Visualization

Visual theories applied data

Psychology

Gestalt theory explains how the brain reliably groups and divides elements based on their common visual features. These perception principles for grouping elements can help you construct a data visualization based on human cognition.

Illustration of dots represententing the similarity concept

Similarity

Elements are perceived as groups depending on the visual characteristics they share—like color or value.

Illustration of dots represententing the proximity concept

Proximity

Stronger than similarity, the human eye perceives elements to be related based on how close they are to one another.

Illustration of dots represententing the enclosure concept

Enclosure

Introduced by Palmer in 1992, the common regions principle shows how enclosing elements in other elements helps people see individual items as distinct groups.

Visual features to categorize elements

Building upon the principles, consider Jacques Bertin’s “Visual Variables”, a series of dimensions to visually represent features and to categorize elements. Two dimensional elements, like size, value, texture, color, orientation allow your eye to distinguish and combine objects in complex environments.

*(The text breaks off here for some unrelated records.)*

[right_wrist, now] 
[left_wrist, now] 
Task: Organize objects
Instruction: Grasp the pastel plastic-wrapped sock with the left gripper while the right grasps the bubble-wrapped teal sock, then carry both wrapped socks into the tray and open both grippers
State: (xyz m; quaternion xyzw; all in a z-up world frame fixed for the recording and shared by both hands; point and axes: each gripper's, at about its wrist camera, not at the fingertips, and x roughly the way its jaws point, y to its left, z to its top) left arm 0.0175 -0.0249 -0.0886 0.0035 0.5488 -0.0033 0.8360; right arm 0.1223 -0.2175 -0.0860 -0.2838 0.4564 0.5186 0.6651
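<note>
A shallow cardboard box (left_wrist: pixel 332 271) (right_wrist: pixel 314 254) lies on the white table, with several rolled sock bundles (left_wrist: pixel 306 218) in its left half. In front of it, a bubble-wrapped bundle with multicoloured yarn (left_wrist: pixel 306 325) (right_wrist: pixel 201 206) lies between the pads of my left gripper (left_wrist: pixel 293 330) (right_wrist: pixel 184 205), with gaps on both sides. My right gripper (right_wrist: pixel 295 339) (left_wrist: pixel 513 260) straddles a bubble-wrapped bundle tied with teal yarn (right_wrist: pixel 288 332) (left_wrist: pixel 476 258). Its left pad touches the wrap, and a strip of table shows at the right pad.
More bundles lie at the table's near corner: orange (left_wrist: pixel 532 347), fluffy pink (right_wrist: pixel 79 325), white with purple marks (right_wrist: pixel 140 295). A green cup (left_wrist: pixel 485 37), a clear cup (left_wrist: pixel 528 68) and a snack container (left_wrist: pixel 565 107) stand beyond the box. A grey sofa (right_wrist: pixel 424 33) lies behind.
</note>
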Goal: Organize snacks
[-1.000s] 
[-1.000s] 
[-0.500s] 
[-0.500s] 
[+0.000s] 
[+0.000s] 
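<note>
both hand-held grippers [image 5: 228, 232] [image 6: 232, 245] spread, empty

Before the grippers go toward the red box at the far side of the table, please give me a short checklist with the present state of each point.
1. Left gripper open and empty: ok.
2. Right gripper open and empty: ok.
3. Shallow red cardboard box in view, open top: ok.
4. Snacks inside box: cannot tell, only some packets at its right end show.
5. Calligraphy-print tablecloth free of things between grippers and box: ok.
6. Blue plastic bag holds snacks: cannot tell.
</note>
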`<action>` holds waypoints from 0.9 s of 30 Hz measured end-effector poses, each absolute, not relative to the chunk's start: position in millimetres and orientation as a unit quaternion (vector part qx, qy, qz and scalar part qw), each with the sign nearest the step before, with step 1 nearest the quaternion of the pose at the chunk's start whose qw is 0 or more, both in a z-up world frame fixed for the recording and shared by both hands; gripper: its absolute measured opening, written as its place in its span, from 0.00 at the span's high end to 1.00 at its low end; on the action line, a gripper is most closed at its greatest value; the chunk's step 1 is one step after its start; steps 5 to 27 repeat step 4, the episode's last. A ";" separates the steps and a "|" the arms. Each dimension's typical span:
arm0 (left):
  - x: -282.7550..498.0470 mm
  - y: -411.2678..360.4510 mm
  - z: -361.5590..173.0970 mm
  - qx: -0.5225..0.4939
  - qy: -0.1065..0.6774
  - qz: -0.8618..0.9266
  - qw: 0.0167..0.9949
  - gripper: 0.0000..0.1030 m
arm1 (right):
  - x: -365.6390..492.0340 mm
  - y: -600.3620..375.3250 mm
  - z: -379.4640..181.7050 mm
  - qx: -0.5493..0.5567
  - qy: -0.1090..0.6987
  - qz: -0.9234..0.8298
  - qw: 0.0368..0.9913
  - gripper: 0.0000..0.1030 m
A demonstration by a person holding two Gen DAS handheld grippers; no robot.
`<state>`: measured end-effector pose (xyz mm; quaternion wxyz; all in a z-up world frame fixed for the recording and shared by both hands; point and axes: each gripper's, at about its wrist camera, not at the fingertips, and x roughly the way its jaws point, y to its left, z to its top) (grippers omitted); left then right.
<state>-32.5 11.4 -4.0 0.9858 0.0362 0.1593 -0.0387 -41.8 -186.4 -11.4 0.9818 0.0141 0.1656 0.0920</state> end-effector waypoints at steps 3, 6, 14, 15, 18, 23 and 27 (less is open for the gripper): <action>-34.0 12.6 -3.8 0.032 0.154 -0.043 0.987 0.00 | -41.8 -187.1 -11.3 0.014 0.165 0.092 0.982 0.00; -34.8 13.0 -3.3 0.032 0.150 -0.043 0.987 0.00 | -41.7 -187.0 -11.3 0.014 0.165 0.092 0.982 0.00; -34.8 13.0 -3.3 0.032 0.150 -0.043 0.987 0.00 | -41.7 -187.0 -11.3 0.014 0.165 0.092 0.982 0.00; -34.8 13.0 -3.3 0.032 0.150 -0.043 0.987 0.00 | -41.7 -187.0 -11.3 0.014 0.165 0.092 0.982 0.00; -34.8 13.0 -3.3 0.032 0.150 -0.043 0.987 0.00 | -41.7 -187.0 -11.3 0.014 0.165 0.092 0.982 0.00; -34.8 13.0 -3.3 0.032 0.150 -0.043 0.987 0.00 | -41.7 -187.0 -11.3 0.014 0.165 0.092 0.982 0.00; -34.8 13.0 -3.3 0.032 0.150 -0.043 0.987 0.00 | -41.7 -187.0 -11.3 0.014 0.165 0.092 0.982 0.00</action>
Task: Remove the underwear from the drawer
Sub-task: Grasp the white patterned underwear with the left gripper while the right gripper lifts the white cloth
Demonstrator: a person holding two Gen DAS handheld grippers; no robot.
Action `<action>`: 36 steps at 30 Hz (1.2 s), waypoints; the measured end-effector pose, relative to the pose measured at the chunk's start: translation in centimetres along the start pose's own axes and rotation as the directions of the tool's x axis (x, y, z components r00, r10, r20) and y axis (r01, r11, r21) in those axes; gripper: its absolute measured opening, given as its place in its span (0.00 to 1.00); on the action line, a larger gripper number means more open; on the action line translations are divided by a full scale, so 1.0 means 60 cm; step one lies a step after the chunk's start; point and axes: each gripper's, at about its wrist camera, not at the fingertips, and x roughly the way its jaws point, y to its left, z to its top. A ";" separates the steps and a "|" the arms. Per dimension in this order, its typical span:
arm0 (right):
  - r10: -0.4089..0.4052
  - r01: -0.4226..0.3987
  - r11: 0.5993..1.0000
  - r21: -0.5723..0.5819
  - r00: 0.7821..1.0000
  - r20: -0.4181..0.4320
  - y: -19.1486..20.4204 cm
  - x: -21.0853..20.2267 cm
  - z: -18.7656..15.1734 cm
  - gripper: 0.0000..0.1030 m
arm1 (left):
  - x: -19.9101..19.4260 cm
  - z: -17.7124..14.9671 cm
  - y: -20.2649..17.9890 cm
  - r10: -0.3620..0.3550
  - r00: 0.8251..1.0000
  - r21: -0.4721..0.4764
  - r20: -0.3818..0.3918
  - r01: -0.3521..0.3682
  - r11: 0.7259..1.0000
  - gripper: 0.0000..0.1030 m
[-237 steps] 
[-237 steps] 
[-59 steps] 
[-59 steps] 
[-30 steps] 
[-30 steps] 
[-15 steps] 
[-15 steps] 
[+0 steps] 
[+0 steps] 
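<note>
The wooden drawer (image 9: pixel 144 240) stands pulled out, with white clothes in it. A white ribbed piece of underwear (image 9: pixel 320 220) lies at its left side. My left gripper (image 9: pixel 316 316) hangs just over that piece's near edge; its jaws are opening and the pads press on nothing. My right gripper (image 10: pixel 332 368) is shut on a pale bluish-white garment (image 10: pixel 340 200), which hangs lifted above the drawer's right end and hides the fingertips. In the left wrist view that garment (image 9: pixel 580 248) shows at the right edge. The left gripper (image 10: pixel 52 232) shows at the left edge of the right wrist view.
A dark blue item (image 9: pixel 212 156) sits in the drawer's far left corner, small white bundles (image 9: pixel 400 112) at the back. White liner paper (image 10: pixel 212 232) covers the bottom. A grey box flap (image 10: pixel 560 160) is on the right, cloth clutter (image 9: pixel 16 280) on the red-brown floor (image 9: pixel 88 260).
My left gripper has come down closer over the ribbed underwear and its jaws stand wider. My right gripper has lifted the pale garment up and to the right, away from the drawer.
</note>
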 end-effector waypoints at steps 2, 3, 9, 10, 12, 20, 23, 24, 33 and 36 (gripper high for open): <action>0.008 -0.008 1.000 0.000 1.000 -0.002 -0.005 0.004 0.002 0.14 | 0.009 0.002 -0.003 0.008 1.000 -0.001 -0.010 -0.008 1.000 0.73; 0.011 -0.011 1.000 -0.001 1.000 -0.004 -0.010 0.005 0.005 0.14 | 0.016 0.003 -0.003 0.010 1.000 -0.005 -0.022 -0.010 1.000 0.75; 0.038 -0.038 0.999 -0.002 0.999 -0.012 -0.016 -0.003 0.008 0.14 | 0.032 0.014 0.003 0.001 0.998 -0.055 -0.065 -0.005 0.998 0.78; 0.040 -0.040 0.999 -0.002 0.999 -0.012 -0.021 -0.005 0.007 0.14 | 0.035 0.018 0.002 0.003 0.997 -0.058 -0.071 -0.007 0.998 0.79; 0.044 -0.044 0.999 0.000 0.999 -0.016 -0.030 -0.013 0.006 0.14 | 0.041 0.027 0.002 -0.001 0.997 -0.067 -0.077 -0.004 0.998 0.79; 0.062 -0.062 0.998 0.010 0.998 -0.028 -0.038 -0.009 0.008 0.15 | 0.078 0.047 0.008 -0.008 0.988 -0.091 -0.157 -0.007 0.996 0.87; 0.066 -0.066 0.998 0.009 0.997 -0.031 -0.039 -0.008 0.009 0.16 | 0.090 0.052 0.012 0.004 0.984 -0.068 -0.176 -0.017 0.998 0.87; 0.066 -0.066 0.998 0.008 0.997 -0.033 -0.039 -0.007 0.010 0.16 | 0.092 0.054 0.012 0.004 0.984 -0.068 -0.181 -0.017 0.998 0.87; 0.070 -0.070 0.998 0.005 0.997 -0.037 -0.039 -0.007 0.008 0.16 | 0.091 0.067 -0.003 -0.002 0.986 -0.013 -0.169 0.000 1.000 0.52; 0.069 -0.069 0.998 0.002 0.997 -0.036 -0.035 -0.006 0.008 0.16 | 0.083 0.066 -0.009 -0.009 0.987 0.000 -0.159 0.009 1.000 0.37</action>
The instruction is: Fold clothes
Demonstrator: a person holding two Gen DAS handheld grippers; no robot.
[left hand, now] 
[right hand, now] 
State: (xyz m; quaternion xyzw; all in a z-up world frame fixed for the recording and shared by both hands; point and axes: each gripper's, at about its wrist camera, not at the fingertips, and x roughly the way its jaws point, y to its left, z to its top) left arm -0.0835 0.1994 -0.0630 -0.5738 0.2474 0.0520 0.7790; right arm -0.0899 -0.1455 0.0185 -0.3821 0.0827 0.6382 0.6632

Visual representation from Jacques Bertin's Semiology of Graphics

Visual features to quantify elements

Visual features to quantify elements

Visual variables and chart typologies have been studied to understand how the human brain deals and navigates them. A 1984 study by William Cleveland and Robert McGill ranks the most common aspects two shapes can have based on how easily the human brain detects differences between them. They ordered the following visual features from the most to least recognizable:

Illustration represententing points on a common scale

Position on common scale

Because we share a common spatial reference system, position is the easiest feature to recognize and evaluate about elements in space. In bar charts and scatter plots, for example, elements are evaluated with the smallest amount of effort.

Illustration represententing points on a non-aligned scale

Position on non-aligned scales

Separate scales, even if not aligned, are easy to evaluate and to compare. The same axis repeated in a different position does not lose the visualization’s readability.

Three vertical lines with staggered lengths

Length

Bar charts are easy to understand because human brain recognizes, proportions and evaluates lengths easier than many other dimensions. Length interpretation is affected, but not compromised, even if objects are not aligned.

Three short lines facing in different directions

Direction

The human eye recognizes the direction of lines with ease, making this aspect the strength of line and trend charts. In this case, implied continuity is perfectly suited to represent temporal data and changes over time.

Three lines starting from the same point moving out in different angles

Angle

Angles provide a sense of proportion and help people make comparisons. Even if angles are considered harder to read than lengths, studies show how there is no significant differences, for example, in comparing pie charts or stacked bar charts.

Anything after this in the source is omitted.